The task: Please restate the data that follows, leaving every word in place.

#####

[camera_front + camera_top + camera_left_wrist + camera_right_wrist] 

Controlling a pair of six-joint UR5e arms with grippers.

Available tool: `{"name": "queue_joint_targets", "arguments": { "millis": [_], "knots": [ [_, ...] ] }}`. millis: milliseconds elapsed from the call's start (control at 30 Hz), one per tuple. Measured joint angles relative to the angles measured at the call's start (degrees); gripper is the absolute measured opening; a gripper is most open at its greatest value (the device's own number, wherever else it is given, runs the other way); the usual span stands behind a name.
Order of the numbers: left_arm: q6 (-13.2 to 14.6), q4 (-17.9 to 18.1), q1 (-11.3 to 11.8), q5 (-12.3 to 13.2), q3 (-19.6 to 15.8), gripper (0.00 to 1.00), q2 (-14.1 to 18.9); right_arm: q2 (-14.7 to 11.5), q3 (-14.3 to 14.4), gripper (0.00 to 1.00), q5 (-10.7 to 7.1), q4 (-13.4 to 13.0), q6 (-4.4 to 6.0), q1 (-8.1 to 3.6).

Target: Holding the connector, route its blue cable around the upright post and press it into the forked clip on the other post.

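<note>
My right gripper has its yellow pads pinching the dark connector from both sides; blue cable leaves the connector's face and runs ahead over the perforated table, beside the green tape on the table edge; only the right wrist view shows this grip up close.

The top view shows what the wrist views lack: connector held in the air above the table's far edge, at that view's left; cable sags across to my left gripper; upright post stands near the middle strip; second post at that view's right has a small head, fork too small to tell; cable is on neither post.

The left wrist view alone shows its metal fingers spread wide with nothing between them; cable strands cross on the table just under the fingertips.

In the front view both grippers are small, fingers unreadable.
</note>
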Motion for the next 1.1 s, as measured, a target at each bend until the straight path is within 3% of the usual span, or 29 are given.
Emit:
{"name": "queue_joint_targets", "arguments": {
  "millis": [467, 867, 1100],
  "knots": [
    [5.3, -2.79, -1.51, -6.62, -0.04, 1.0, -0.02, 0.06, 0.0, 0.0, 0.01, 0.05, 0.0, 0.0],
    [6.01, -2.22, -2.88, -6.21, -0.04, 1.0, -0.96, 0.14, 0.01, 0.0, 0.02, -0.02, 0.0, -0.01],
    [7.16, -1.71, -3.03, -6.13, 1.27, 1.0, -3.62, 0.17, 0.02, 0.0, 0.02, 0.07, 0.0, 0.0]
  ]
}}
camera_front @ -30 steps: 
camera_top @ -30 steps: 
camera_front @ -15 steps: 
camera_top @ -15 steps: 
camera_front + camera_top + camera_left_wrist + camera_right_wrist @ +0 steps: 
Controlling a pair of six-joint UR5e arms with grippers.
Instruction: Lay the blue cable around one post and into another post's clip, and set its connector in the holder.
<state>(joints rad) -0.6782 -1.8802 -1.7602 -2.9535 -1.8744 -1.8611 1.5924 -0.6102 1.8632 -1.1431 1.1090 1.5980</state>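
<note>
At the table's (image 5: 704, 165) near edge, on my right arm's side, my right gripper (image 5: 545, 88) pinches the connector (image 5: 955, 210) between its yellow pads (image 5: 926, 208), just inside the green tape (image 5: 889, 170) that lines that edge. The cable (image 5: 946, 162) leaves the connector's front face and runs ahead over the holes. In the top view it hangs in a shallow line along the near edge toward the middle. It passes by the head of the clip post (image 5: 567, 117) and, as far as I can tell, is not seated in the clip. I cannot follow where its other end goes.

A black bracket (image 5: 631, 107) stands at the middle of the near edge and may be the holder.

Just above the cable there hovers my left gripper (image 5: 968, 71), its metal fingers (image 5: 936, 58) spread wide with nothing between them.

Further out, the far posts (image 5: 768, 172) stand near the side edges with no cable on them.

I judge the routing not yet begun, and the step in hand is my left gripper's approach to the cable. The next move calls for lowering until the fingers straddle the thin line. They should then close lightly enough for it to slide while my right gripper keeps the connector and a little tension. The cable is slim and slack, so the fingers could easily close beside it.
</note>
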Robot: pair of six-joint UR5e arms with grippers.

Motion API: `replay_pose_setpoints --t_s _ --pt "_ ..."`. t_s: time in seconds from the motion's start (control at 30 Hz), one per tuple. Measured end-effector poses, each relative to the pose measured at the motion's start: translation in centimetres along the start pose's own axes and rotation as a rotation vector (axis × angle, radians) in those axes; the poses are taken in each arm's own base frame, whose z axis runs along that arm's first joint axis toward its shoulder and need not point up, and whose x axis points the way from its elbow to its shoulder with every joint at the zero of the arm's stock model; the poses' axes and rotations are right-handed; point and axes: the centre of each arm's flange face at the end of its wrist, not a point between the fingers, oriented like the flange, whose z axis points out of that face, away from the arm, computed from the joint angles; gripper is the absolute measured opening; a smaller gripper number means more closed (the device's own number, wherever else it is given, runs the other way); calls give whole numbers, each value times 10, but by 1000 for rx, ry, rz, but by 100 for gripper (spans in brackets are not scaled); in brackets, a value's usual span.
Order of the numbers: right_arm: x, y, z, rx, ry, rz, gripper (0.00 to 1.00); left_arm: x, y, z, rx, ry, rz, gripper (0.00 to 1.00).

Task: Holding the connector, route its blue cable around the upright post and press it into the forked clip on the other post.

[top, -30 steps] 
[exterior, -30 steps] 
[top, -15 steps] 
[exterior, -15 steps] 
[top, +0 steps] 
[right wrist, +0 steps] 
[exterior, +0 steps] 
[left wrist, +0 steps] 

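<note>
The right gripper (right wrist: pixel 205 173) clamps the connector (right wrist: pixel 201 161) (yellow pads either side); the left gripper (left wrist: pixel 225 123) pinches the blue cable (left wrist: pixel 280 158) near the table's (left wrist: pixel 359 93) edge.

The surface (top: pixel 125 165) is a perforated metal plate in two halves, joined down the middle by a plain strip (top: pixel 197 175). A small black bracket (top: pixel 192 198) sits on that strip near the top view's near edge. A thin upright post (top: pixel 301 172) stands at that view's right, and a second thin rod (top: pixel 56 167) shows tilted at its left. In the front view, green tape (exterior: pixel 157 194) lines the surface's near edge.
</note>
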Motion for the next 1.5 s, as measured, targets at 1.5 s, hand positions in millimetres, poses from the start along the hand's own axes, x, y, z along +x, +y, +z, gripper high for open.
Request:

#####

Exercise output:
[camera_front + camera_top + camera_left_wrist + camera_right_wrist] 

Controlling a pair of six-joint UR5e arms with grippers.

Available tool: `{"name": "queue_joint_targets", "arguments": { "millis": [_], "knots": [ [_, ...] ] }}`. millis: milliseconds elapsed from the call's start (control at 30 Hz), one per tuple. Measured joint angles relative to the angles measured at the call's start (degrees); gripper is the absolute measured opening; a gripper is most open at its greatest value (the device's own number, wherever else it is given, runs the other way); the usual span stands behind a name.
Order of the numbers: left_arm: q6 (-13.2 to 14.6), q4 (-17.9 to 18.1), q1 (-11.3 to 11.8), q5 (-12.3 to 13.2), q3 (-19.6 to 15.8), gripper (0.00 to 1.00), q2 (-14.1 to 18.9); right_arm: q2 (-14.7 to 11.5), q3 (-14.3 to 14.4), gripper (0.00 to 1.00), q5 (-10.7 to 7.1), q4 (-13.4 to 13.0), q6 (-4.4 to 6.0), q1 (-8.1 to 3.6).

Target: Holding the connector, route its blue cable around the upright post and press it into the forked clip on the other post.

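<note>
My right gripper has its yellow pads pinching the dark connector from both sides; blue cable leaves the connector's face and runs ahead over the perforated table, beside the green tape on the table edge; only the right wrist view shows this grip up close.

The top view shows what the wrist views lack: connector held in the air above the table's far edge, at that view's left; cable sags across to my left gripper; upright post stands near the middle strip; second post at that view's right has a small head, fork too small to tell; cable is on neither post.

The left wrist view alone shows its metal fingers spread wide with nothing between them; cable strands cross on the table just under the fingertips.

In the front view both grippers are small, fingers unreadable.
</note>
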Motion for the next 1.1 s, as measured, a target at each bend until the straight path is within 3% of the usual span, or 29 are given.
Emit:
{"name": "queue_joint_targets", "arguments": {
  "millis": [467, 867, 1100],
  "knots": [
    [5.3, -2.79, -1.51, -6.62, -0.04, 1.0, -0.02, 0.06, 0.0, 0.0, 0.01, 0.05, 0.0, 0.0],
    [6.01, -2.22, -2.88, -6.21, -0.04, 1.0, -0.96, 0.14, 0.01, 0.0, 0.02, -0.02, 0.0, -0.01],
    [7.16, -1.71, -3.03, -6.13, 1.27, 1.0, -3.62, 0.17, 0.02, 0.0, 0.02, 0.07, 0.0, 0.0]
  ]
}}
camera_front @ -30 steps: 
camera_top @ -30 steps: 
camera_front @ -15 steps: 
camera_top @ -15 steps: 
camera_front + camera_top + camera_left_wrist + camera_right_wrist @ +0 steps: 
Controlling a pair of six-joint UR5e arms with grippers.
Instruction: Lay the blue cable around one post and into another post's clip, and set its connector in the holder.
<state>(joints rad) -0.6782 -1.8802 -1.7602 -2.9535 -1.8744 -1.8611 1.5924 -0.6102 1.8632 -1.1431 1.1090 1.5980</state>
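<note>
At the table's (image 5: 704, 165) near edge, on my right arm's side, my right gripper (image 5: 545, 88) pinches the connector (image 5: 955, 210) between its yellow pads (image 5: 926, 208), just inside the green tape (image 5: 889, 170) that lines that edge. The cable (image 5: 946, 162) leaves the connector's front face and runs ahead over the holes. In the top view it hangs in a shallow line along the near edge toward the middle. It passes by the head of the clip post (image 5: 567, 117) and, as far as I can tell, is not seated in the clip. I cannot follow where its other end goes.

A black bracket (image 5: 631, 107) stands at the middle of the near edge and may be the holder.

Just above the cable there hovers my left gripper (image 5: 968, 71), its metal fingers (image 5: 936, 58) spread wide with nothing between them.

Further out, the far posts (image 5: 768, 172) stand near the side edges with no cable on them.

I judge the routing not yet begun, and the step in hand is my left gripper's approach to the cable. The next move calls for lowering until the fingers straddle the thin line. They should then close lightly enough for it to slide while my right gripper keeps the connector and a little tension. The cable is slim and slack, so the fingers could easily close beside it.
</note>
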Robot: pair of six-joint UR5e arms with grippers.

Motion API: `replay_pose_setpoints --t_s _ --pt "_ ..."`. t_s: time in seconds from the motion's start (control at 30 Hz), one per tuple. Measured end-effector poses, each relative to the pose measured at the motion's start: translation in centimetres along the start pose's own axes and rotation as a rotation vector (axis × angle, radians) in those axes; the poses are taken in each arm's own base frame, whose z axis runs along that arm's first joint axis toward its shoulder and need not point up, and whose x axis points the way from its elbow to its shoulder with every joint at the zero of the arm's stock model; the poses' axes and rotations are right-handed; point and axes: the centre of each arm's flange face at the end of its wrist, not a point between the fingers, oriented like the flange, whose z axis points out of that face, away from the arm, computed from the joint angles; gripper is the absolute measured opening; a smaller gripper number means more closed (the device's own number, wherever else it is given, runs the other way); calls give whole numbers, each value times 10, but by 1000 for rx, ry, rz, but by 100 for gripper (spans in brackets are not scaled); in brackets, a value's usual span.
Order of the numbers: right_arm: x, y, z, rx, ry, rz, gripper (0.00 to 1.00); left_arm: x, y, z, rx, ry, rz, gripper (0.00 to 1.00).

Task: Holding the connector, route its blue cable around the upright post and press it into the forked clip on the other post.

[top, -30 steps] 
[exterior, -30 steps] 
[top, -15 steps] 
[exterior, -15 steps] 
[top, +0 steps] 
[right wrist, +0 steps] 
[exterior, +0 steps] 
[left wrist, +0 steps] 

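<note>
The right gripper (right wrist: pixel 205 173) clamps the connector (right wrist: pixel 201 161) (yellow pads either side); the left gripper (left wrist: pixel 225 123) pinches the blue cable (left wrist: pixel 280 158) near the table's (left wrist: pixel 359 93) edge.

The surface (top: pixel 125 165) is a perforated metal plate in two halves, joined down the middle by a plain strip (top: pixel 197 175). A small black bracket (top: pixel 192 198) sits on that strip near the top view's near edge. A thin upright post (top: pixel 301 172) stands at that view's right, and a second thin rod (top: pixel 56 167) shows tilted at its left. In the front view, green tape (exterior: pixel 157 194) lines the surface's near edge.
</note>
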Motion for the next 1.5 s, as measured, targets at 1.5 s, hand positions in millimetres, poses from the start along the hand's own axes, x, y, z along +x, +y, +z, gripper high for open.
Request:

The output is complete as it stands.